_Exercise prompt_
Below are some entries. Repeat exactly the lines from the one with "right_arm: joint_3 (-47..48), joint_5" through the one with "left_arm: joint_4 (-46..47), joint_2", and only those.

Stored data:
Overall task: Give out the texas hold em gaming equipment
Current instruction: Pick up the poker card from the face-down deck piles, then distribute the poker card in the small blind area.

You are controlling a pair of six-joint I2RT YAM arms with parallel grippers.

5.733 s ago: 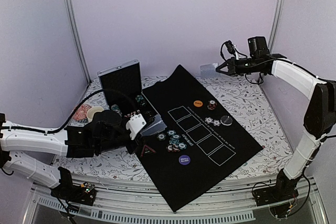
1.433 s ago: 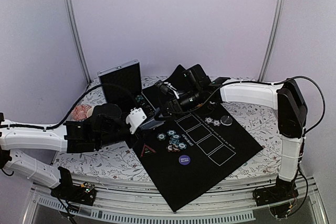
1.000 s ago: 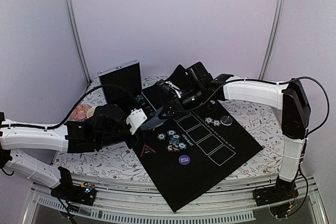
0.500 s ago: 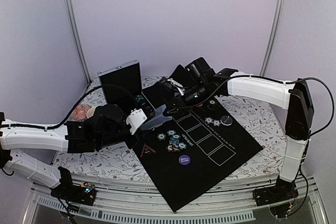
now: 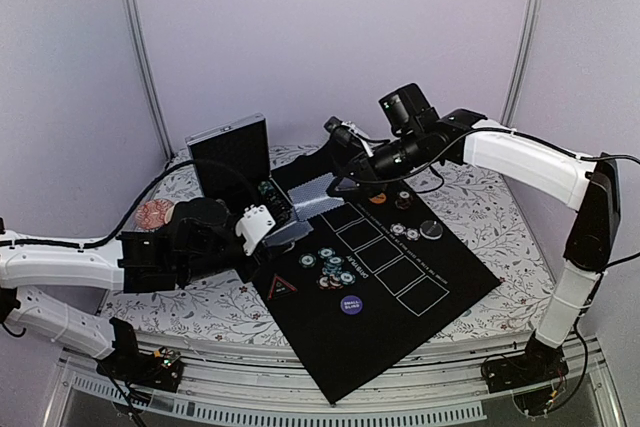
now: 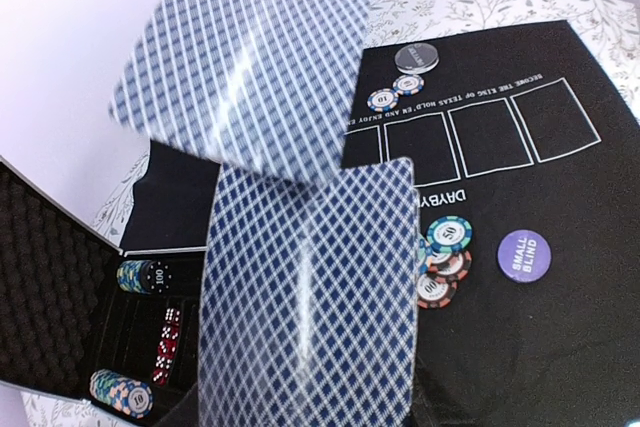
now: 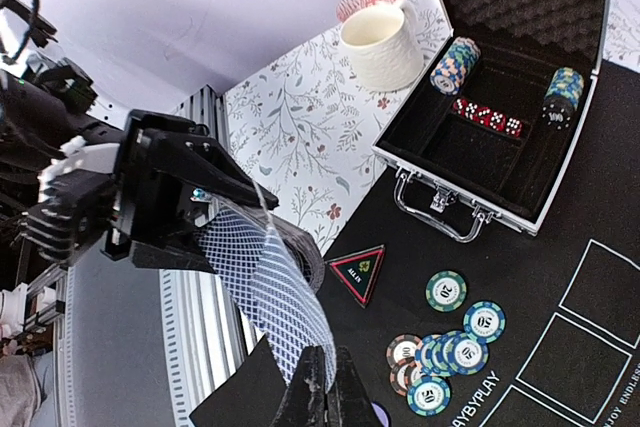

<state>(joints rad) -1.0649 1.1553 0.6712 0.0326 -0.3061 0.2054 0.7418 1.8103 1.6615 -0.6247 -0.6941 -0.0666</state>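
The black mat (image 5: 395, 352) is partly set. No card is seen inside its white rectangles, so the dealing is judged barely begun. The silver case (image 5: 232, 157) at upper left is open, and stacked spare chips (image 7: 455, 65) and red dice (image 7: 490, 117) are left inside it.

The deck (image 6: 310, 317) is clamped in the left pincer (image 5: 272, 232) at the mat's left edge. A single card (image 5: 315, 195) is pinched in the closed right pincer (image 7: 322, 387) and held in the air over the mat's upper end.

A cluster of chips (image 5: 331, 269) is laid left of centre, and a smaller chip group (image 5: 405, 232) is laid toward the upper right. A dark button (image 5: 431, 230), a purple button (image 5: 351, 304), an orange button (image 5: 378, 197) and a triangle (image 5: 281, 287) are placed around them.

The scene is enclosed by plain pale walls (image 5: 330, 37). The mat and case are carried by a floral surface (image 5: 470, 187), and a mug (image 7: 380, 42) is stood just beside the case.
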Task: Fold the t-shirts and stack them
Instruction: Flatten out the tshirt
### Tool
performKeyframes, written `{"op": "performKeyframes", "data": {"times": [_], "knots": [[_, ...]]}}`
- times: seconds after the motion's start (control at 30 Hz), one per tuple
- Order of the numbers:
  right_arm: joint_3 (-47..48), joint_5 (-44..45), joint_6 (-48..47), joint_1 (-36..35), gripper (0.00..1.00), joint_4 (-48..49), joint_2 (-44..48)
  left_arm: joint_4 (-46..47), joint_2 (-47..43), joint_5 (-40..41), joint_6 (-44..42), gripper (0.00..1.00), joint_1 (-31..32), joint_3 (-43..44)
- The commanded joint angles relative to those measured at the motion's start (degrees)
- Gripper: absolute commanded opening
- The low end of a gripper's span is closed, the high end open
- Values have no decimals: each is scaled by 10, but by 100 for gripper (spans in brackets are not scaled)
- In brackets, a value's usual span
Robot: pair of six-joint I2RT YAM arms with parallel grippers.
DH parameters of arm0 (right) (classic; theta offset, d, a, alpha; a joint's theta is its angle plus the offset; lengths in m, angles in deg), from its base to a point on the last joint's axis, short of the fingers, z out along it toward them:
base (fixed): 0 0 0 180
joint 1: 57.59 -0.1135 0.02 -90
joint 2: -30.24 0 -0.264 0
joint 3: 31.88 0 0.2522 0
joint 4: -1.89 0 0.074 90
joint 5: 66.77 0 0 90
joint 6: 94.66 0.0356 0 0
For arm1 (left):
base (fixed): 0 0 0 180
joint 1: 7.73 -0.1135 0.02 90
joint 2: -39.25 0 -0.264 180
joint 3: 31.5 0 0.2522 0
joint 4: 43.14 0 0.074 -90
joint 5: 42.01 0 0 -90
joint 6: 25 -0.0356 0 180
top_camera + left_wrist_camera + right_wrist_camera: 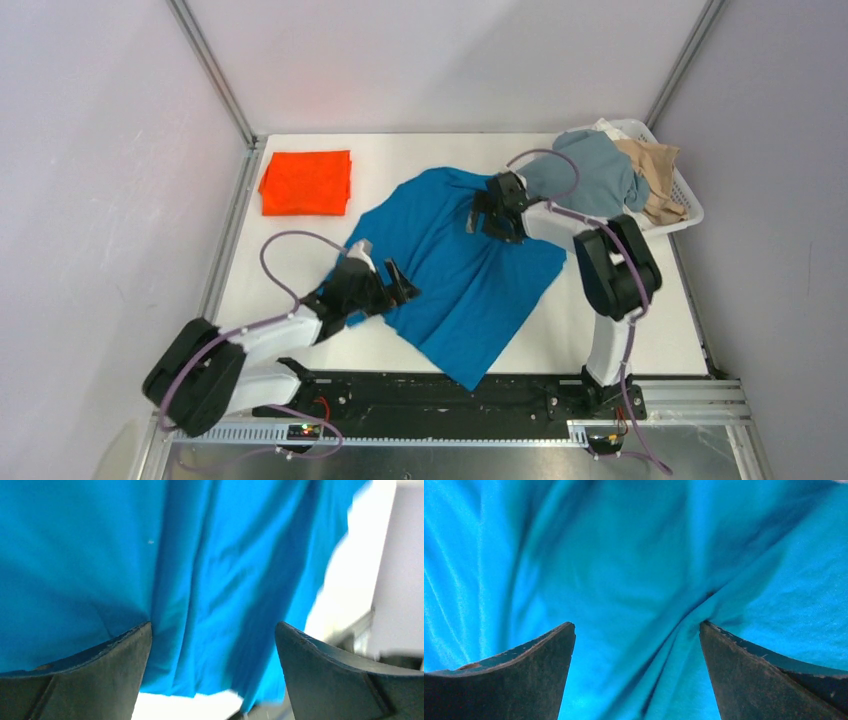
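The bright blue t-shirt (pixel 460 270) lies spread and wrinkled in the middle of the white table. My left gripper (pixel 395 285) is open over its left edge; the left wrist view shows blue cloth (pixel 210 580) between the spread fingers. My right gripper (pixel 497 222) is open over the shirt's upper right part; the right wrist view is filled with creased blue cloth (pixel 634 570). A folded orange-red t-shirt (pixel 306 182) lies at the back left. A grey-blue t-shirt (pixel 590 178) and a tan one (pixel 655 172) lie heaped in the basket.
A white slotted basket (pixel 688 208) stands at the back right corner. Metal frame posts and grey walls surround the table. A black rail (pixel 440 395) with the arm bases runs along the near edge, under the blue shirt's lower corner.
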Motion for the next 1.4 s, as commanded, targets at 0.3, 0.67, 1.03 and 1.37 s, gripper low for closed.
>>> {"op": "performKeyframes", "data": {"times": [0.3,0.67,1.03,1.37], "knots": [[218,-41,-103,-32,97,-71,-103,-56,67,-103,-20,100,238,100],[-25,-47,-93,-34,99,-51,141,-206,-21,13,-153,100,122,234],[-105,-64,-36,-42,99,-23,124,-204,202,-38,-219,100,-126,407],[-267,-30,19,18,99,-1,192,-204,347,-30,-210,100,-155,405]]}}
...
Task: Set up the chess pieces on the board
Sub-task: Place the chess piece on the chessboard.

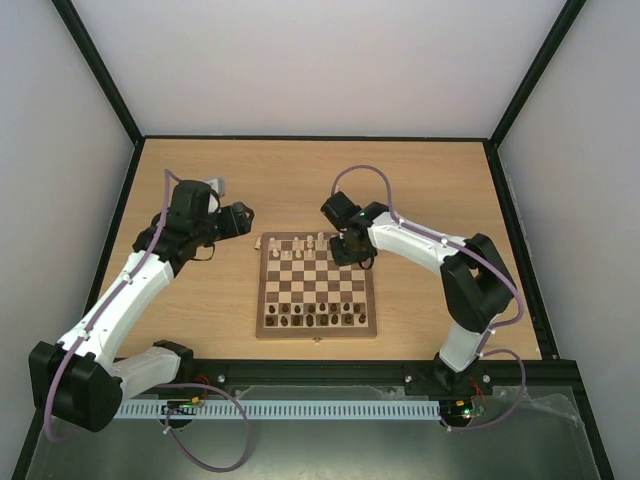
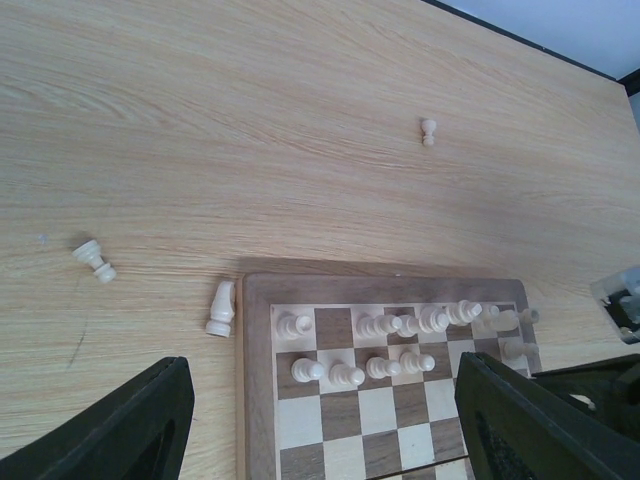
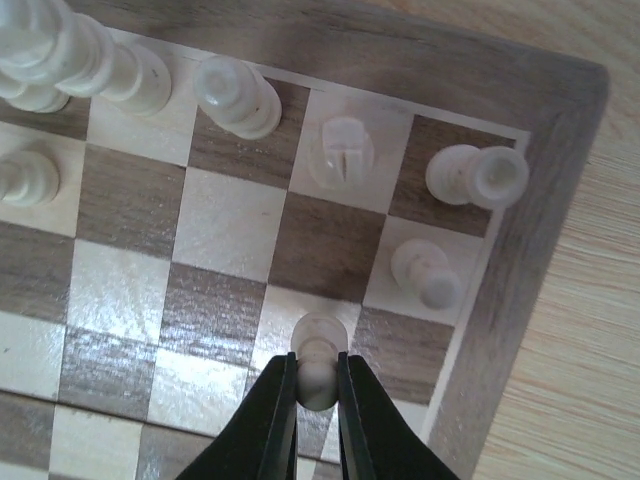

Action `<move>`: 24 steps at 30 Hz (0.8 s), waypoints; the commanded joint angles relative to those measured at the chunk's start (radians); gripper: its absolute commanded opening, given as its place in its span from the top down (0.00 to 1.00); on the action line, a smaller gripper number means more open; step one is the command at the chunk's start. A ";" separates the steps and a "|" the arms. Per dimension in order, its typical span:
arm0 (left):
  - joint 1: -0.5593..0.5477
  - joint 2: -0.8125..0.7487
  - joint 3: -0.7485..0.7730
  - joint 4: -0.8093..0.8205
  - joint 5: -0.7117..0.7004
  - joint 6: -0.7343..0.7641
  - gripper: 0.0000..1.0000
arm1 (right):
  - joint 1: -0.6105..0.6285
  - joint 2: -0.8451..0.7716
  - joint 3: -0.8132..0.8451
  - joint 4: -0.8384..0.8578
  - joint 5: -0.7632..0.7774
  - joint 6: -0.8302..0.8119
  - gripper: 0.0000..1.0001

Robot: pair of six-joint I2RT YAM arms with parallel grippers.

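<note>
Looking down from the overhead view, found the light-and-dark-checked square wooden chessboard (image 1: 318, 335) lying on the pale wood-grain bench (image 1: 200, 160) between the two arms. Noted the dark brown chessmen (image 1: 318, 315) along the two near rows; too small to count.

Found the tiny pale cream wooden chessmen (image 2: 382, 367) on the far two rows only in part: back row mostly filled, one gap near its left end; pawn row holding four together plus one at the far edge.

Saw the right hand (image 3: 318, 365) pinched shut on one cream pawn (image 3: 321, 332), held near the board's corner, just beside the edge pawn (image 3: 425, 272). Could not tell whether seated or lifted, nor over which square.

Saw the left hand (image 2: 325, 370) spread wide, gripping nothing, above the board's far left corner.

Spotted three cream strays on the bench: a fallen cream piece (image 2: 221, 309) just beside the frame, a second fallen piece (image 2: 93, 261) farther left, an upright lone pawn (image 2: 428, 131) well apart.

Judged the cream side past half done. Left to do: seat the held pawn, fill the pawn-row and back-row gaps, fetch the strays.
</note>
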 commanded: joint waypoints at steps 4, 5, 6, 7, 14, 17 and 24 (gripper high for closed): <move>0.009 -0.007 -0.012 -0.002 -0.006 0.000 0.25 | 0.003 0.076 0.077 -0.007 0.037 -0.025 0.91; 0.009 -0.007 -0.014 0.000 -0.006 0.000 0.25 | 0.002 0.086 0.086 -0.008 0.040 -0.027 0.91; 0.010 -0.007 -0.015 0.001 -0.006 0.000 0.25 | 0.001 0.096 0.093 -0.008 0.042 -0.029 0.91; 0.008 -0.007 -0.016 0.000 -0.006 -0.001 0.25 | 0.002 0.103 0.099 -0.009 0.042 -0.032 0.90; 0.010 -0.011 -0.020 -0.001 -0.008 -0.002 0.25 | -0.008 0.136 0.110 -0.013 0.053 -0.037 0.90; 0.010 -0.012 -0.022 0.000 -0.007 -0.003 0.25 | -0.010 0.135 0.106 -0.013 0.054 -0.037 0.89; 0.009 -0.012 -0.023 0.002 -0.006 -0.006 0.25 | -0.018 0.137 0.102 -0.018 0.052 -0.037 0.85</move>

_Response box_
  right_arm: joint_3 (-47..48), joint_5 (-44..45), joint_6 (-48..47), joint_1 (-36..35), gripper (0.00..1.00), joint_4 (-48..49), joint_2 (-44..48)
  left_arm: joint_4 (-46..47), joint_2 (-47..43), joint_5 (-40..41), joint_6 (-44..42), gripper (0.00..1.00), joint_1 (-31..32), joint_3 (-43..44)

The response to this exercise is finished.